Bir bahçede açan gülleri seyrederken bile yüreğime bir burukluk çöker. Çünkü o gülleri bir zamanlar başka gözlerle izlediğimi hatırlarım. Şimdi aynı çiçekler, aynı rüzgar, aynı koku… Ama başka zaman, başka ben. İnsan değiştikçe, mevsimler bile başka anlama bürünür.
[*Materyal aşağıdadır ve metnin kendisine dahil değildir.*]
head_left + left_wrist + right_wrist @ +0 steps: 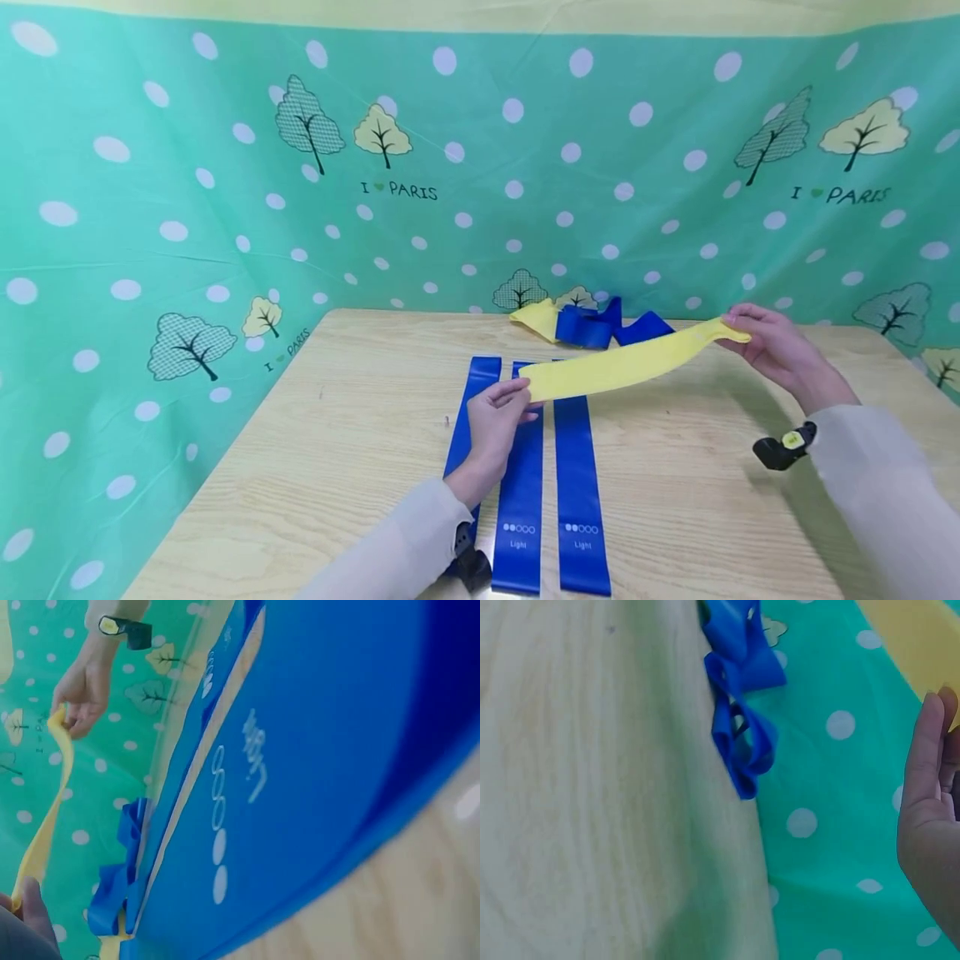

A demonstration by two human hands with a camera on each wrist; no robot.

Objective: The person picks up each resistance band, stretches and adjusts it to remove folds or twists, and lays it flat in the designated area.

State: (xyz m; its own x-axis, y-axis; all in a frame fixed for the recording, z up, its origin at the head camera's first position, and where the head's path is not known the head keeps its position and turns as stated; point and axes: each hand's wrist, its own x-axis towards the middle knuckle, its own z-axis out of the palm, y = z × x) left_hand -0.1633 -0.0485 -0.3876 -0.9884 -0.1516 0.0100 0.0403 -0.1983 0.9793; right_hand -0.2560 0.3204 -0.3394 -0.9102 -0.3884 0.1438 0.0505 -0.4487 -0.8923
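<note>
A yellow resistance band is stretched lengthwise between the two hands, raised over the table. Its left end is pinched by the left hand, which hangs above the blue bands. At the far end, higher up on the right, the right hand pinches the band between thumb and fingers. Under the left hand lie flat blue resistance bands: a left one, a middle one and a right one. The middle and right ones are printed "Light". The left forearm partly hides the left one.
At the table's back edge sits a loose heap of crumpled blue bands with a yellow band beside it. The wooden table meets a green polka-dot cloth behind. Each wrist wears a small black camera.
</note>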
Mayıs; bir yandan “yeniden başla” diyen bir bahar fısıltısıdır, ama öte yandan “geçip giden her şey gibi ben de geçeceğim” diyen bir veda şarkısı gibidir. İçinde hem başlangıç hem son vardır. Bir kapı açılırken bir diğeri kapanır. Ve biz o eşikte, ne gidenle vedalaşabiliriz ne de geleni yüreğimizle karşılayabiliriz.
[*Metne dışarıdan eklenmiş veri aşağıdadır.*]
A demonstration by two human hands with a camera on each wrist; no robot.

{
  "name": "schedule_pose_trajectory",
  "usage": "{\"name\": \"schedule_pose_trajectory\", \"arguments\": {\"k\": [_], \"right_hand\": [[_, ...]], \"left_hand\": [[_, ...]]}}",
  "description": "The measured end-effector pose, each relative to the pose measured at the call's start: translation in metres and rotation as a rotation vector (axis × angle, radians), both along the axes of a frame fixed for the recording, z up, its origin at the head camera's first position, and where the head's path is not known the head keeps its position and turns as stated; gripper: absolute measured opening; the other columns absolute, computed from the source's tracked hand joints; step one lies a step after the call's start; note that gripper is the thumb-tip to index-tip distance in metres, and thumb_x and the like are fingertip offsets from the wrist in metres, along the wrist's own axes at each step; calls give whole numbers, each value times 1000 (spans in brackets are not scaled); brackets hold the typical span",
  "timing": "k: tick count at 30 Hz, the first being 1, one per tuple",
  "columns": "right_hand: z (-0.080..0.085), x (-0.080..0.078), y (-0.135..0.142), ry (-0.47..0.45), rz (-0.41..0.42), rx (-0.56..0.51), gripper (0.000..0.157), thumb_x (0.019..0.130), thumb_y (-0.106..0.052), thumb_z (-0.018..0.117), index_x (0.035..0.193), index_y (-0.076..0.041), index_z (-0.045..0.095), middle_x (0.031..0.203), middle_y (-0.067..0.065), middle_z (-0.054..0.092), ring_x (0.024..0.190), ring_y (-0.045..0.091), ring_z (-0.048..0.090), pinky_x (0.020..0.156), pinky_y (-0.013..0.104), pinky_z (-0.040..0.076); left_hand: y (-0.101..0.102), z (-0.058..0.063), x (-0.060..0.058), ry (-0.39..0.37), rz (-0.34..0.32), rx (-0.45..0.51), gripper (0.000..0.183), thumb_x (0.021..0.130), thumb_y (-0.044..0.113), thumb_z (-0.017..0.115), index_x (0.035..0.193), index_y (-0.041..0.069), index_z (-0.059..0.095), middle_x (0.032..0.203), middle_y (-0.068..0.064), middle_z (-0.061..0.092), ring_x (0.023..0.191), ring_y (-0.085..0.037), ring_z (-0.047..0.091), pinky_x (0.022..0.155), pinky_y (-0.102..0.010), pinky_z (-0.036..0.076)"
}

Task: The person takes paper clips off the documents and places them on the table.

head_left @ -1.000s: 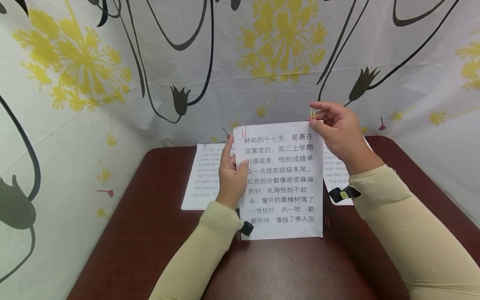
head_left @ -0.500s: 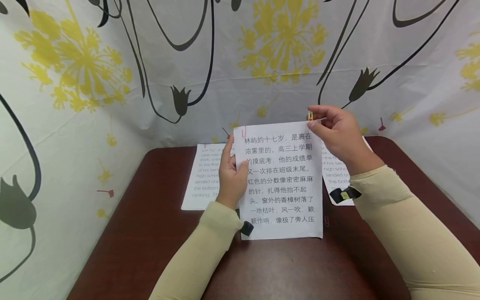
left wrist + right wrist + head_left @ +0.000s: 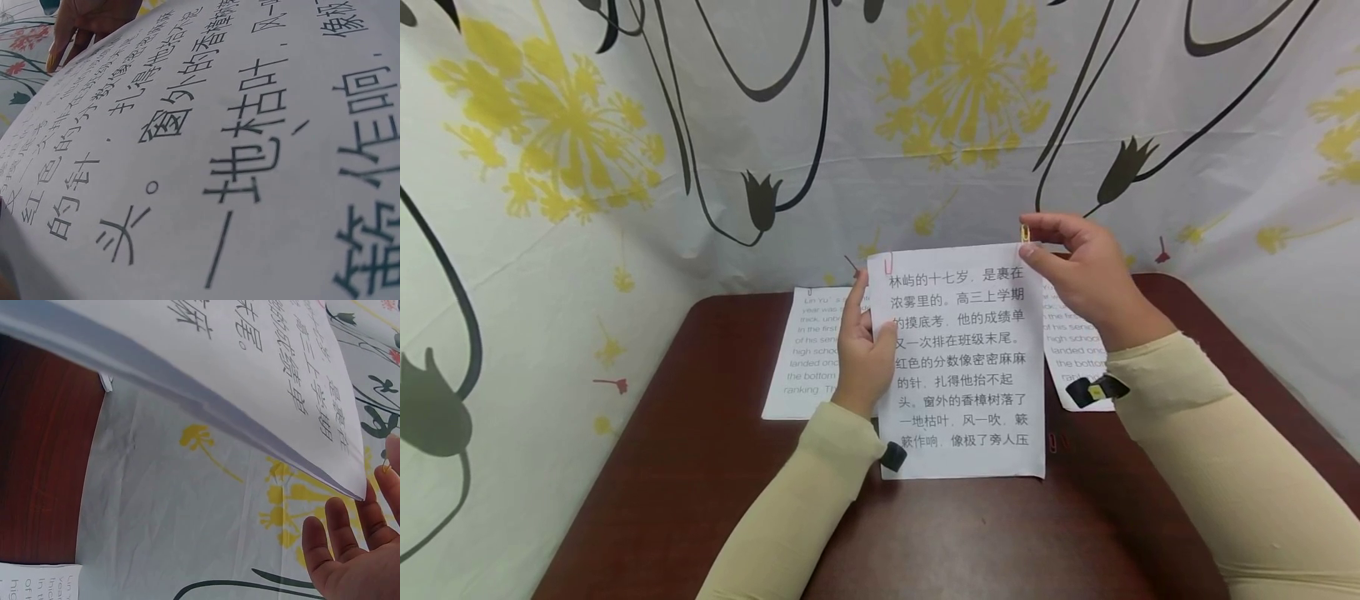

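Note:
My left hand (image 3: 863, 354) grips a sheaf of white paper (image 3: 962, 458) by its left edge, thumb across the front, holding it upright above the table. Large Chinese text covers the front page (image 3: 175, 206). A red paper clip (image 3: 888, 264) sits on the top left corner. At the top right corner, thumb and index finger of my right hand (image 3: 1093, 279) pinch a yellow paper clip (image 3: 1025, 234), its lower end right at the paper's top edge. In the right wrist view the clip (image 3: 385, 467) shows as a small piece between fingertips, with other fingers behind the paper's corner.
Papers with English text lie on the dark red table (image 3: 985, 542): a left set (image 3: 808, 358) with a clip at its top, and a right set (image 3: 1075, 358) partly hidden. Small red clips (image 3: 1053, 442) lie right of the held paper. A patterned cloth (image 3: 850, 150) hangs behind.
My right hand has come down slightly with the yellow paper clip, which shifted a little left and then back right along the top edge. My left hand and the paper stay almost still.

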State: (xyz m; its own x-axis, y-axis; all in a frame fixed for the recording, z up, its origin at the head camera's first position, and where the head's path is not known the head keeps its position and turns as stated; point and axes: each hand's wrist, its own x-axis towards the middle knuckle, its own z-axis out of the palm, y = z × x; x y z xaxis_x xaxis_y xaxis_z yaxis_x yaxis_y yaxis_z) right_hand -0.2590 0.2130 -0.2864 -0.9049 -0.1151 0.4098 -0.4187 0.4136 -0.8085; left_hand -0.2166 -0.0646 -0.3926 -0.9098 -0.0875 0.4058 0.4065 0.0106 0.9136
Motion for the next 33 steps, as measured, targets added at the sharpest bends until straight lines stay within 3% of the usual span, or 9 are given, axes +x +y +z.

Bu yüzden Mayıs’ta kalem elimde daha çok titrer. Cümlelerim daha çok içime döner. Sanki yazdıkça, içimde taşıdığım eksik bir şeyin şeklini çıkarıyorum kâğıda. Her kelime biraz daha dokunuyor içime, her cümle biraz daha kanatıyor bir yerleri. Çünkü bazı aylar insanı duygularla sınar. Mayıs onlardan biridir. Neşesiyle aldatır, hüznüyle gerçek yüzünü gösterir.
Bazı insanlar martta gider, bazıları eylülde… Ama mayısta gidenlerin ardından bir başka susar dünya. Çünkü o zaman doğa en güzel halindedir, ayrılık en çok o zaman koyar insana. Çünkü o zaman herkes gülüyordur, bir tek sen ağlıyorsundur. Ve o zaman anlarsın: Hüzün, her zaman karanlıkta gelmez. Bazen en parlak ışıkların ortasında usulca sokulur kalbine.
Mayıs, bir kez daha geldi. Güller yine açtı. Kuşlar yine şarkılar söyledi. Ama içimden bir şey eksik. Adını koyamıyorum. Belki bir insan, belki bir zaman, belki hiç yaşanmamış bir hayal… Bilmiyorum. Bildiğim tek şey, Mayıs’ın yine hüzünle dokunduğudur kalbime. Ve ben yine sustum. Çünkü bazı duygular yazılamaz, sadece yaşanır.